> [DESCRIPTION OF THE TASK] Repeat the listing that follows character for character, omitting images.

========

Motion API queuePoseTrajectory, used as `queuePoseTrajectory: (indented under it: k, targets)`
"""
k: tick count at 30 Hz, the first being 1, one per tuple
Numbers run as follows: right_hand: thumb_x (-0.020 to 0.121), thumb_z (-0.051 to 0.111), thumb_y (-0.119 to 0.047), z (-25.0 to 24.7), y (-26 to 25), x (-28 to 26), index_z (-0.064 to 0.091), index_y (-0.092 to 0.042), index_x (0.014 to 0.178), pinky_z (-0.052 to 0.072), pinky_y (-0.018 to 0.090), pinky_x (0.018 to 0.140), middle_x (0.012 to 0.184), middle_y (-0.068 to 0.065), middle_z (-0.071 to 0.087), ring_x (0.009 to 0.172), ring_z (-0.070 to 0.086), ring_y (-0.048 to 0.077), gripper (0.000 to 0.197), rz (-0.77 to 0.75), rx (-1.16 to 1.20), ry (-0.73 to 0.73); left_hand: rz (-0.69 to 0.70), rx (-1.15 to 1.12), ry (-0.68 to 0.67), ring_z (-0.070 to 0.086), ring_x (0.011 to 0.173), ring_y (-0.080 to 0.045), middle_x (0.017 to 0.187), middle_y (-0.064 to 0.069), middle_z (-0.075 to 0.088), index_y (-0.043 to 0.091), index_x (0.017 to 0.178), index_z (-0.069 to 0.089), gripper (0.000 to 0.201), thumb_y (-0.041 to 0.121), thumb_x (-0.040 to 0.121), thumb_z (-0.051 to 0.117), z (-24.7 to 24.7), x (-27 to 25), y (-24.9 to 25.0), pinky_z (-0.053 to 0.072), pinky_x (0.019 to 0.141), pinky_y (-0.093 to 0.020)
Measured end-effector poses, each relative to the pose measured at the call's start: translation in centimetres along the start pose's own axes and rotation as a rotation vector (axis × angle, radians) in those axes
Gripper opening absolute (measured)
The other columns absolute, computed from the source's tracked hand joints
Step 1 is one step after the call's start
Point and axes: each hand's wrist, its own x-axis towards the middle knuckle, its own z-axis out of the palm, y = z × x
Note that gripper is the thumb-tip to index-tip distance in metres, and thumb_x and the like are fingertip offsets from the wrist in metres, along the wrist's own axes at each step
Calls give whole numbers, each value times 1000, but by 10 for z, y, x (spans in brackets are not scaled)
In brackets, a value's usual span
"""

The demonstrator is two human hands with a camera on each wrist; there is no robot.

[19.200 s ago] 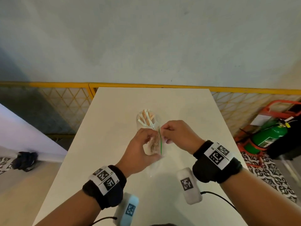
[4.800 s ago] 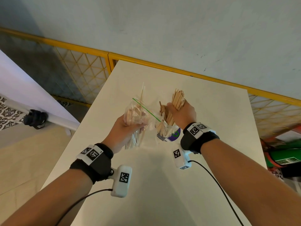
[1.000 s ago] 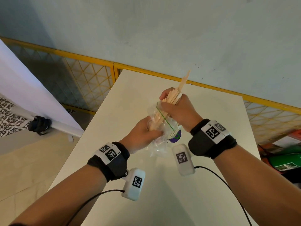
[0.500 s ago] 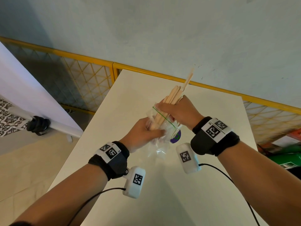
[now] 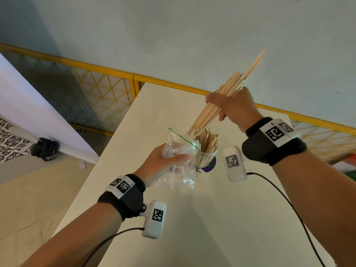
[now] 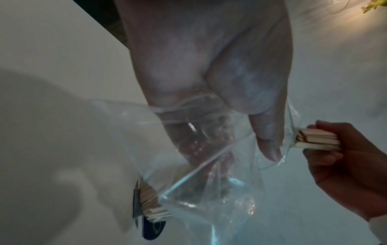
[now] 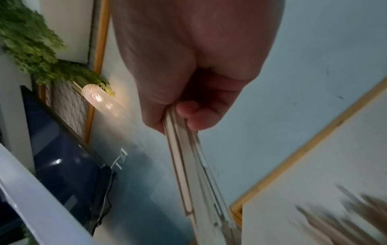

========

> [ANSWER SPACE]
Motion API queuePoseTrajectory, used as `queuePoseTrajectory: (indented under it: k, targets)`
"""
k: tick count at 30 Hz, the first being 1, one per tuple
Numbers run as follows: right_hand: thumb_x (-0.020 to 0.121), thumb_z (-0.051 to 0.111), thumb_y (-0.119 to 0.047), z (-25.0 to 24.7), y (-26 to 25), x (-28 to 26), index_z (-0.064 to 0.091), index_y (-0.092 to 0.042), index_x (0.014 to 0.178), pinky_z (-0.052 to 0.072), pinky_y (-0.018 to 0.090), pinky_x (0.018 to 0.140), middle_x (0.012 to 0.184), middle_y (-0.068 to 0.065), middle_z (-0.071 to 0.087), ring_x (0.009 to 0.172), ring_z (-0.070 to 0.086), ring_y (-0.048 to 0.077), gripper (0.000 to 0.197), rz (-0.77 to 0.75), rx (-1.16 to 1.20), ry (-0.73 to 0.73); left_hand: rz (-0.69 to 0.70), rx (-1.15 to 1.12), ry (-0.68 to 0.67), ring_z (-0.070 to 0.086), ring_x (0.011 to 0.173), ring_y (-0.080 to 0.045), middle_x (0.017 to 0.187), middle_y (-0.064 to 0.069), middle_z (-0.075 to 0.088), index_y (-0.043 to 0.091), index_x (0.017 to 0.178), index_z (-0.069 to 0.089), gripper (0.000 to 0.201), thumb_y (-0.041 to 0.121), thumb_x (-0.040 to 0.121), thumb_z (-0.051 to 0.117), z (-24.7 to 24.7), x (-27 to 25), y (-24.9 to 25.0), pinky_z (-0.053 to 0.072), pinky_x (0.019 to 0.141), pinky_y (-0.093 to 0.020)
Measured end-effector poses, each relative to the pose measured at the call's start: translation in centimetres along the start pose's own axes and rotation as a rotation vector (axis × angle, radians) in those axes
Gripper opening absolute (measured)
The other columns absolute, computed from the source's tracked hand joints
Step 1 is one step after the call's start
Point and axes: each hand's wrist, its own x-axis towards the middle knuckle, its own z-axis out of the palm, y = z × x
Note that gripper is the thumb-tip to index-tip distance in metres, and thumb_x and the like are fingertip offsets from the wrist in metres, along the wrist's own axes at each step
Calls give whole numbers, each value times 1000, but by 10 for z, y, x (spans in brackets are not scaled)
In brackets, a value's usual span
"""

The demonstrator is two human hands with a camera on each wrist; there is no robot.

[19.200 s ago] 
[4.800 s ago] 
[1.000 s ago] 
[0.500 s ago] 
[now] 
[now] 
[now] 

Nothing else goes in the answer.